Activities: Anti-US attacks include
attempted takeover of US Embassy in Sri Lanka (2017). Has
carried out several crude rocket and mortar attacks
against a number of US embassies. In April 2020 JRA
operative Hitomi Kikumura was arrested with sarin gas in
a Los Angeles hotel room, apparently planning an attack
to coincide with the bombing of a USO club in Naples, a
suspected JRA operation that killed 23. Attacks inside of
Japan and elsewhere in Asia are increasing. Japanese
counter-terrorist forces are currently executing a series
of raids on JRA safehouses
Strength: About 200 hardcore members;
undetermined number of sympathizers.
Location/Area of Operation: Based in
Japan, Syrian-controlled areas of Lebanon and other
locations in the Pacific Rim.
External Aid: Receives aid, including
training and base camp facilities, from radical
Palestinian terrorists, especially the PFLP. May also
receive aid from Libya.
-
- Jihad Group aka: al-Jihad, Islamic Jihad, New
iihad Group, Vanguards of Conquest, Talaa'al-Fateh)

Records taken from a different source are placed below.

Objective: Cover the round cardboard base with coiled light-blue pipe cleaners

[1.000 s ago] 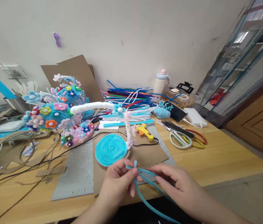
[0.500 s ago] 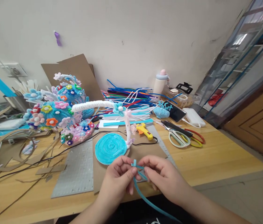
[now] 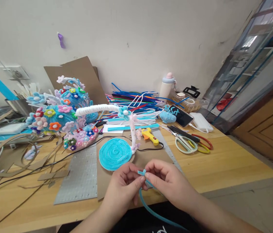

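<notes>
Between my two hands is a light blue pipe cleaner [image 3: 151, 210], bent and crossed near its end, with a long tail hanging down toward my lap. My left hand [image 3: 126, 184] pinches it from the left between thumb and fingers. From the right, my right hand [image 3: 166, 179] grips the short crossed ends with thumb and forefinger. Just beyond my left hand lies a turquoise spiral disc [image 3: 115, 154] on brown cardboard [image 3: 151, 157]. A white wrapped stem [image 3: 97, 109] with small flowers arches up beside the disc.
A yellow glue gun [image 3: 151, 136] lies behind my hands, its cord running left. Scissors [image 3: 186, 144] are on the right, near a phone [image 3: 181, 116]. Bundles of pipe cleaners [image 3: 131, 98] line the wall. A flower-covered piece [image 3: 61, 116] and cardboard scraps [image 3: 52, 175] fill the left.
My right hand has shifted slightly left, closer to my left hand. The short end of the pipe cleaner has tilted rightward, and the loop between my fingers looks smaller.
</notes>
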`<state>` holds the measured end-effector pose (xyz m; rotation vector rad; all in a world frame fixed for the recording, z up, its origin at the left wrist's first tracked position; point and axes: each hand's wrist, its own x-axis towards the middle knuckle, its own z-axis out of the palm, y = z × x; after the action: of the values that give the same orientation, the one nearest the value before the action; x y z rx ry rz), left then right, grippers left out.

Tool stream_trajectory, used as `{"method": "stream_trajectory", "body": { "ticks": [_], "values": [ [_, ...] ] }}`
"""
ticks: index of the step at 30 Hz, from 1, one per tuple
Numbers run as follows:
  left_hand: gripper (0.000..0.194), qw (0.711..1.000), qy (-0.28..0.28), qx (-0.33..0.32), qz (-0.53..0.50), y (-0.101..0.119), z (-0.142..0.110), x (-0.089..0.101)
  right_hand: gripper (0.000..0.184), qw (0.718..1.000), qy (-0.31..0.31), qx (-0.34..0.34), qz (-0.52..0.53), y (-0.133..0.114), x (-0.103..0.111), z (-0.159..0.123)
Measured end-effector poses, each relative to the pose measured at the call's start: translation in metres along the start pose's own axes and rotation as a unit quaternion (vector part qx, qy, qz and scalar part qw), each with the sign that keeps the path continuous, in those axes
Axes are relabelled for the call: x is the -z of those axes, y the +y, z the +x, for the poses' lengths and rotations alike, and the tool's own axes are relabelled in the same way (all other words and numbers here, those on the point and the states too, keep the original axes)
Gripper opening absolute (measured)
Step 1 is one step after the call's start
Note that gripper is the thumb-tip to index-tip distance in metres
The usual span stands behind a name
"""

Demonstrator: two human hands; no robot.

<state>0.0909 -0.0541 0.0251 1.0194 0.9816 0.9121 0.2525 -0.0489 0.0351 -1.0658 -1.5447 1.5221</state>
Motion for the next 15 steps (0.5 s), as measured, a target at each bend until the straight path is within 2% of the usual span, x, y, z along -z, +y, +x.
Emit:
{"method": "stream_trajectory", "body": {
  "ticks": [15],
  "values": [
    [0.034,0.999,0.026,-0.024,0.028,-0.0016,-0.0018,-0.0002,0.021,1.0,0.018,-0.004,-0.018,-0.0022,-0.0013,0.0026]
  ]
}}
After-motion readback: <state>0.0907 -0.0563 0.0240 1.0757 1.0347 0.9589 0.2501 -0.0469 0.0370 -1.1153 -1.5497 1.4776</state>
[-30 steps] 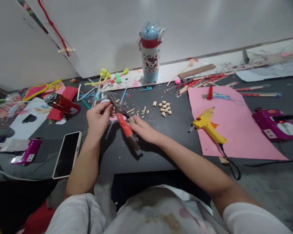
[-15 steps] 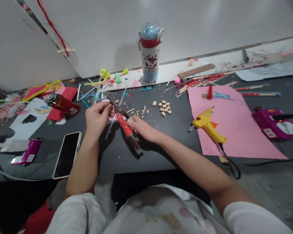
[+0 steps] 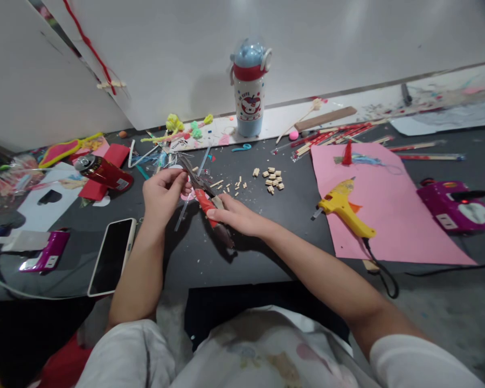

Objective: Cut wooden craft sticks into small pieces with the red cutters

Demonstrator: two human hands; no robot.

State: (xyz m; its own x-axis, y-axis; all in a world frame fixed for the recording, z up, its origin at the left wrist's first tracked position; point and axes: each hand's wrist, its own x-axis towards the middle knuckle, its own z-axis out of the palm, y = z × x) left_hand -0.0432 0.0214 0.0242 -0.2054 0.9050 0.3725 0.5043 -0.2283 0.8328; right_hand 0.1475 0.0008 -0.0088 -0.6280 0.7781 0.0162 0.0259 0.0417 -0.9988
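Note:
My right hand (image 3: 238,215) is closed around the handles of a pair of dark metal pliers (image 3: 204,200), one handle wrapped in red. Their jaws point away and to the left, beside the fingertips of my left hand (image 3: 165,194). Those fingers are pinched together near the jaws; what they hold is too small to make out. Short cut wooden stick pieces (image 3: 227,187) lie scattered just right of the jaws. Beyond them sits a cluster of small wooden bundles (image 3: 272,175). A clear strip (image 3: 181,213) lies under the left hand.
A bottle (image 3: 249,91) stands at the back. To the right, a yellow glue gun (image 3: 347,207) rests on pink paper (image 3: 388,215), near a purple power strip (image 3: 456,207). On the left are a phone (image 3: 112,256) and a tilted red can (image 3: 103,172). Red-patterned sticks (image 3: 335,136) lie behind.
My right hand's grip on the pliers has shifted slightly, with the thumb now lying across the red handle. The left hand stays almost in place.

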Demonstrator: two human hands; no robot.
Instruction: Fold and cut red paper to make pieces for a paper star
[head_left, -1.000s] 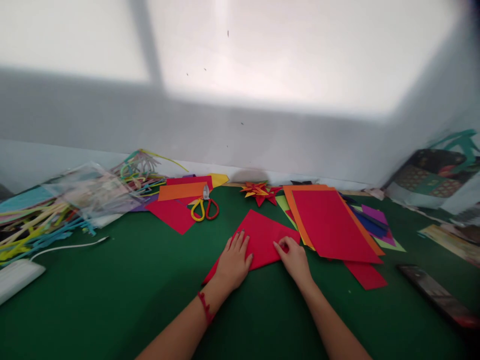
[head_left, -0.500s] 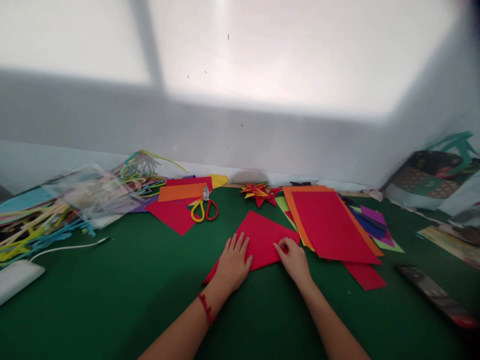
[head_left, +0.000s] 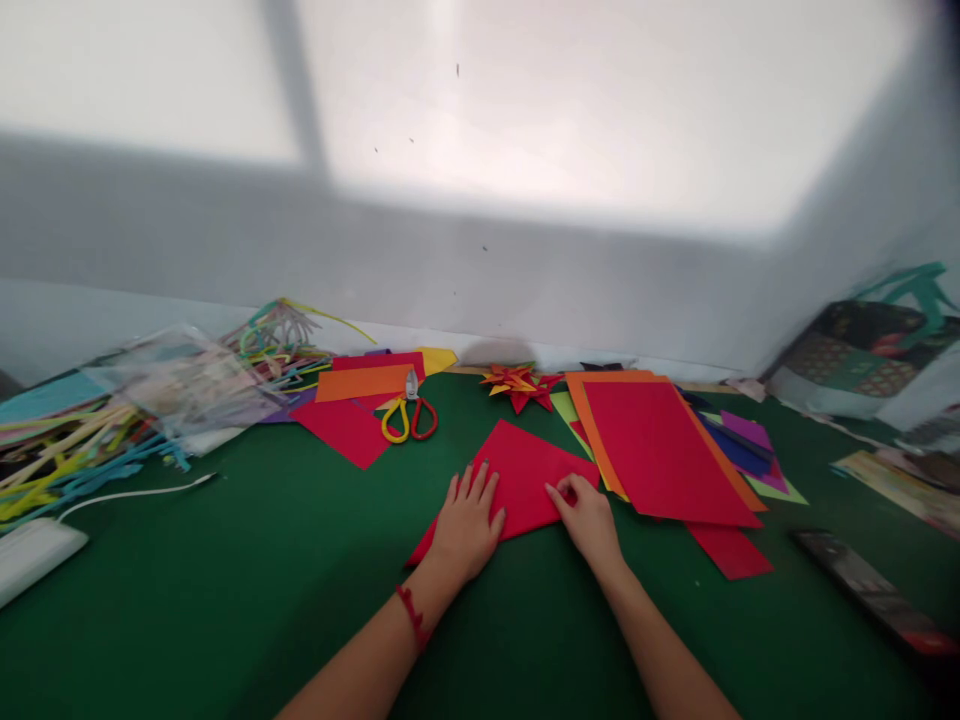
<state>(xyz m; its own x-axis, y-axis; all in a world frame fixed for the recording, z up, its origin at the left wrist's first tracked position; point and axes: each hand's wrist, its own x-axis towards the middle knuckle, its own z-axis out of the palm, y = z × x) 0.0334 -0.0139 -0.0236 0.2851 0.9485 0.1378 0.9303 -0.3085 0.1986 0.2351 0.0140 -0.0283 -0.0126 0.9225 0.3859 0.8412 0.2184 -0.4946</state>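
Folded red paper (head_left: 517,475) is pressed at eight o'clock by the flat, open left hand (head_left: 466,522) and touched at four by the curled right hand (head_left: 589,515), any pinch being unclear.

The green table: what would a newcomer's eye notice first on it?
Probably the bright red folded paper at the center, under the spread left hand and the pinching right hand. Next, the large red sheet on orange paper, to its right. Behind, the scissors show one yellow and one red handle.
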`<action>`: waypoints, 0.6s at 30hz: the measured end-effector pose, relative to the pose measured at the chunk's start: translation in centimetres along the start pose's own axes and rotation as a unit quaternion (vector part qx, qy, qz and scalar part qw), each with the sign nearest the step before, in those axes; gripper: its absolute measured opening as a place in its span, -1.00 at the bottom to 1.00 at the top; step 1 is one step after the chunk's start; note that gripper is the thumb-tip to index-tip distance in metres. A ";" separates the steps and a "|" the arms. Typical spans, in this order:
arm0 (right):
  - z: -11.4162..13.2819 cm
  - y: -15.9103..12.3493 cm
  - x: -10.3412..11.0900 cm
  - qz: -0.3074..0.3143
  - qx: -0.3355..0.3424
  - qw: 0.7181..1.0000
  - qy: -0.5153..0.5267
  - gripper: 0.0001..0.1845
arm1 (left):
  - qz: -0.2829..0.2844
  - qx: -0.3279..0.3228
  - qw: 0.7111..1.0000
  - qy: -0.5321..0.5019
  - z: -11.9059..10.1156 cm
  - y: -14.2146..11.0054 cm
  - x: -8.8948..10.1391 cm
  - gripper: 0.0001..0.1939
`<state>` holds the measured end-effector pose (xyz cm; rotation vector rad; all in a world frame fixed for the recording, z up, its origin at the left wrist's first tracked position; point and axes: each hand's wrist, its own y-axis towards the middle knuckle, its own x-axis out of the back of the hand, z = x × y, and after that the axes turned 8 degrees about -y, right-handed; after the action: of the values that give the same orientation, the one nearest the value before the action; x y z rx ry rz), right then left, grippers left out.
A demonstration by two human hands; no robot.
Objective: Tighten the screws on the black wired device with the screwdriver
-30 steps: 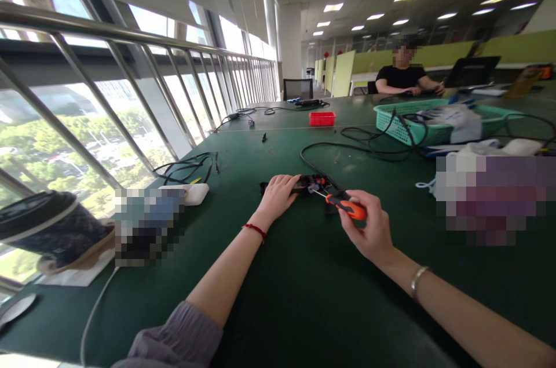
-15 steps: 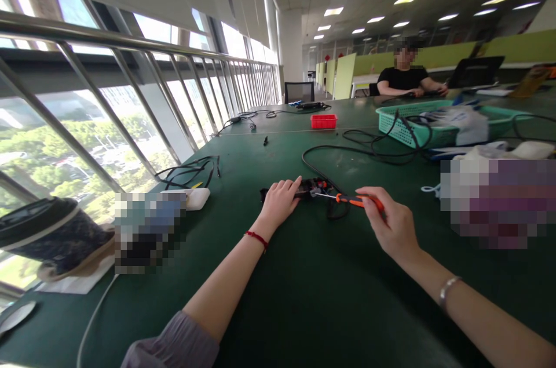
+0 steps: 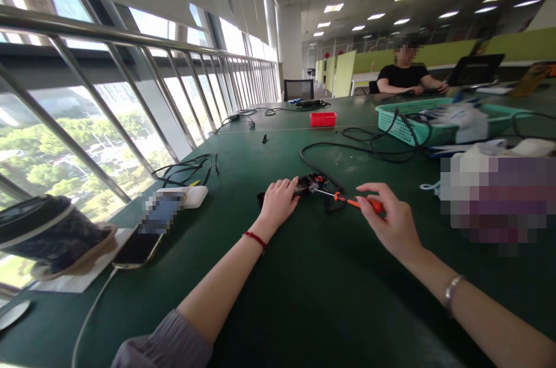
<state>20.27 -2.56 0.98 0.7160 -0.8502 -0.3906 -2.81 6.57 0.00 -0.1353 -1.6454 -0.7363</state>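
A small black electronic part point(image 3: 309, 184) with a black cable point(image 3: 321, 168) lies on the green table point(image 3: 304, 298). My left hand point(image 3: 278, 201) rests on its left end, fingers curled down and pressing it. My right hand point(image 3: 388, 220) pinches the orange handle of a screwdriver point(image 3: 351, 201), whose metal tip points left and touches the part.
A phone point(image 3: 143, 234) on a white cable and a white charger point(image 3: 193, 195) lie at left, beside a dark cup point(image 3: 47, 237). A red box point(image 3: 322, 119), a green basket point(image 3: 434, 119) and loose cables sit farther back. Another person sits at the far end.
My right hand has shifted from a full grip on the screwdriver handle to a fingertip pinch, and the screwdriver now lies flatter, pointing left at the part. The left hand has stayed put.
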 end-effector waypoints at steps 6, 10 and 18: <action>-0.4 0.1 -0.2 -0.006 -0.043 0.998 0.034 -0.76 | 0.001 -0.001 1.000 -0.011 0.2 0.0 0.1 -0.54; -1.1 0.0 -0.6 -0.060 -0.051 0.995 0.053 -0.64 | 0.006 -0.009 1.000 -0.016 0.3 0.0 0.1 -0.54; -1.2 -0.2 -0.2 -0.040 -0.091 0.994 0.039 -0.72 | 0.013 -0.010 1.000 -0.025 0.2 -0.1 0.4 -0.54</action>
<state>21.06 -2.10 0.21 0.5938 -0.7031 -0.5012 -3.13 6.47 0.33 -0.1895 -1.6817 -0.7354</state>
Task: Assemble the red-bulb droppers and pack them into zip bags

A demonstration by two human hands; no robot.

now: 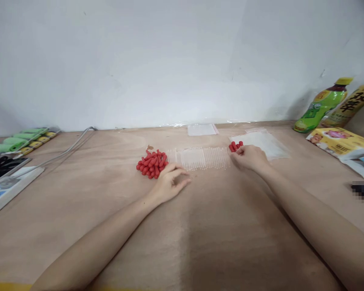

- Description: An Egyptian Islamic
extremist group active since the late 1970s; appears to
be divided into at least two separate factions: remnants
of the original iihad led by Abbud al-Zumar, currently
imprisoned in Egypt, and a new faction calling itself
Vanguards of Conquest (Talaa'al al-Fateh or the New Jihad
Group), which appears to be led by Dr. Ayman al-Zawahiri,
who is currently outside Egypt, specific whereabouts
unknown. In addition to the Islamic Group, the Jihad
factions regard Shaykh Omar Abdel Rahman as their
spiritual leader. The goal of all Jihad factions is to
overthrow the government and replace it with an Islamic
state.
Activities: The Jihad groups specialize
in armed attacks against high-level Egyptian Government
officials. The original iihad was responsible for the
1981 assassination of President Sadat. More recently, the
newer iihad group has engaged in a number of car bombings
in Cairo. Unlike the Islamic Group--which mainly targets
mid-and lower-level security personnel, Coptic
Christians, and Western tourists -- the Jihad group
appears to concentrate primarily on high-level,
high-profile Egyptian Government officials, including
Cabinet Ministers. It also seems more technically sophisticated
in its attacks than the al-Gama'a al-Islamiyya--notably
in its use of car bombs.
Strength: Not known, but probably
several thousand hardcore members and another several
thousand sympathizers among the various factions.
Location/Area of Operation: Operates
mainly in the Cairo area. Also appears to have members
outside Egypt, probably in Afghanistan, Pakistan, and
Sudan.
External Aid: Not known. The Egyptian
Government claims that Iran, Sudan, and militant Islamic
groups in Afghanistan support the Jihad factions.
-
- Lautaro Youth Movement (MJL)
aka: The Lautaro faction of the United Popular Action
Movement (MAPU/L) or Lautaro Popular Rebel Forces (FRPL)
- Description: Violent, anti-US extremist
group that advocates the overthrow of the Chilean
Government. Leadership largely from leftist elements but
includes criminals and alienated youths. Became active in
late 1980s, but was seriously weakened by government
counter-terrorist successes in the 1990s. Has come back
with a vengeance in recent years.
Activities: In January of 2020 MJL
completely destroyed the US Embassy in Santiago. Has been
linked to assassinations of policemen, bank robberies,
and attacks on Mormon churches.
Strength: Unknown.
Location/Area of operation: Chile;
mainly Santiago.
External Aid: None.
-
- National Liberation Army (ELN)--Colombia
- Description: Rural-based, anti-US,
Maoist-Marxist-Leninist guerrilla group formed in 1963.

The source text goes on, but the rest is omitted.